I'm thinking about coming out to my folks, but really how does a 40-something do that? Is it selfish? Given how long it took me to come out to myself I'm not sure there's time.
What do you reckon?
Coming out can seem like a young person’s game, but the truth is people are coming out all the time at any age — particularly bisexuals.
I think the first step to answering your own question is to understand how important it is to you. Would you regret if they died, and they didn’t know?
I’m sad I didn’t get to tell my Nan about my sexuality. She died before I was ready to talk about it. Not knowing what she would think will always feel like a missing piece. If only she could see me now, not just as a bisexual but doing the advocacy work I do. Her encouragement would have meant so much to me.
I think that’s what you need to weigh up whilst you still have the option of coming out. Will not telling them, not getting to have that conversation, not giving them the chance to accept you — will you regret that?

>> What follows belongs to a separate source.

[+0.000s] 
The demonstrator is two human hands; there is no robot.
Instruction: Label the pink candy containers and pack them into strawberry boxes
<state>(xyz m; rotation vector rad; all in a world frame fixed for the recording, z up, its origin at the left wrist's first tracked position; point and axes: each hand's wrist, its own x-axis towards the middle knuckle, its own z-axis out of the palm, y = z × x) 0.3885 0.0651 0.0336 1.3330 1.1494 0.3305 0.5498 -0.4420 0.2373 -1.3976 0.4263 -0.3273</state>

I understand the feelings behind not wanting to upset them. I do know that for some people, coming out is sadly not an option. I’m certainly not naïve enough to think that we can just blindly encourage everyone to come out and start waving rainbow flags. It’s simply not an option for everyone.
However, being older, you are in a stronger position — they aren’t going to kick you out of the house for one. Also, the anxiety some parents can have around a child being LGBTI and what their future may hold also is not as much of a worry. You’re married and in your 40s!
At this point, it doesn’t really change anything from their perspective. They’ve always had a bisexual son. The only difference is that now they know about it.
What’s more, you are their son! If anyone can explain bisexuality to them, it’s you. You’re bound to share similar thought patterns, so sharing your journey of acceptance should hopefully help them with theirs.
We are a visual species, and most people will perceive your opposite-sex relationship to be straight. If you were in a same-sex relationship, the world would perceive you as gay. For bisexual people in relationships, the default is really to be closeted. We have to work harder to be out, and it doesn’t always get easier.
It can sometimes feel like you’re letting the side down by not being out, but I’ve come to realise — you don’t owe anyone the truth. Your parents included. It’s up to you to decide who you want to share your sexuality with. In the end. You’ll know what is right for you.
Thanks again for reaching out, and good luck!
What advice would you give to this reader? Give us your take in the comments below.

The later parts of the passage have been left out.